_What you are asked to do_
The response must consist of every line of the listing, reproduced verbatim.
* * *
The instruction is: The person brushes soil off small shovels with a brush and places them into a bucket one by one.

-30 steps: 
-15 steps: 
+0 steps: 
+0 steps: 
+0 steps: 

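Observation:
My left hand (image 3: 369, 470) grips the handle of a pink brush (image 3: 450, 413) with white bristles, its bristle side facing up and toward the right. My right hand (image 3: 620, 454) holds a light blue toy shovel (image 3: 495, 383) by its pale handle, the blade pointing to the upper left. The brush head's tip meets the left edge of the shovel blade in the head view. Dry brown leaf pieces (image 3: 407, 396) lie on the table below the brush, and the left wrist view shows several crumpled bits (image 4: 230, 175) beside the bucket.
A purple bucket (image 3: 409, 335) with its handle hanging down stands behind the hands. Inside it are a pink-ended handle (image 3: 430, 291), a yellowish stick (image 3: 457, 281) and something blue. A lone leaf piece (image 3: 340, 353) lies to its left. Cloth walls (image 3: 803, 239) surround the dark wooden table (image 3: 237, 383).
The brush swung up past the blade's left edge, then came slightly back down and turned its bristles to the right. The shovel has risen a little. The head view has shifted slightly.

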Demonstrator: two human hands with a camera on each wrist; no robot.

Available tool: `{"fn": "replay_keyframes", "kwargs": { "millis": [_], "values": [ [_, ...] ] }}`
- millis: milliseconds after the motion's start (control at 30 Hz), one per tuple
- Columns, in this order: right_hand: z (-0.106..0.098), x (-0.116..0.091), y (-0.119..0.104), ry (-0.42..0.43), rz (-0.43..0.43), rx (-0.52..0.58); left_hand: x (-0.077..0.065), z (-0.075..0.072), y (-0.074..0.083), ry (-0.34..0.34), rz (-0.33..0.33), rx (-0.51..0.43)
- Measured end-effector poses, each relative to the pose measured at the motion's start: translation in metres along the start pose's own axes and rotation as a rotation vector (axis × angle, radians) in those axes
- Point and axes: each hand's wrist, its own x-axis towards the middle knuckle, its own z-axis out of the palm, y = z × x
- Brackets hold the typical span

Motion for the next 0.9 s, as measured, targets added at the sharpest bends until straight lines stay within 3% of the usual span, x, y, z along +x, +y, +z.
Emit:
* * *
_Solved exercise_
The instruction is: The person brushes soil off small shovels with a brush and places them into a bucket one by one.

-30 steps: 
-15 steps: 
+0 steps: 
+0 steps: 
+0 steps: 

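Observation:
My left hand (image 3: 369, 470) grips the handle of a pink brush (image 3: 450, 413) with white bristles, its bristle side facing up and toward the right. My right hand (image 3: 620, 454) holds a light blue toy shovel (image 3: 495, 383) by its pale handle, the blade pointing to the upper left. The brush head's tip meets the left edge of the shovel blade in the head view. Dry brown leaf pieces (image 3: 407, 396) lie on the table below the brush, and the left wrist view shows several crumpled bits (image 4: 230, 175) beside the bucket.
A purple bucket (image 3: 409, 335) with its handle hanging down stands behind the hands. Inside it are a pink-ended handle (image 3: 430, 291), a yellowish stick (image 3: 457, 281) and something blue. A lone leaf piece (image 3: 340, 353) lies to its left. Cloth walls (image 3: 803, 239) surround the dark wooden table (image 3: 237, 383).
The brush swung up past the blade's left edge, then came slightly back down and turned its bristles to the right. The shovel has risen a little. The head view has shifted slightly.
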
Demonstrator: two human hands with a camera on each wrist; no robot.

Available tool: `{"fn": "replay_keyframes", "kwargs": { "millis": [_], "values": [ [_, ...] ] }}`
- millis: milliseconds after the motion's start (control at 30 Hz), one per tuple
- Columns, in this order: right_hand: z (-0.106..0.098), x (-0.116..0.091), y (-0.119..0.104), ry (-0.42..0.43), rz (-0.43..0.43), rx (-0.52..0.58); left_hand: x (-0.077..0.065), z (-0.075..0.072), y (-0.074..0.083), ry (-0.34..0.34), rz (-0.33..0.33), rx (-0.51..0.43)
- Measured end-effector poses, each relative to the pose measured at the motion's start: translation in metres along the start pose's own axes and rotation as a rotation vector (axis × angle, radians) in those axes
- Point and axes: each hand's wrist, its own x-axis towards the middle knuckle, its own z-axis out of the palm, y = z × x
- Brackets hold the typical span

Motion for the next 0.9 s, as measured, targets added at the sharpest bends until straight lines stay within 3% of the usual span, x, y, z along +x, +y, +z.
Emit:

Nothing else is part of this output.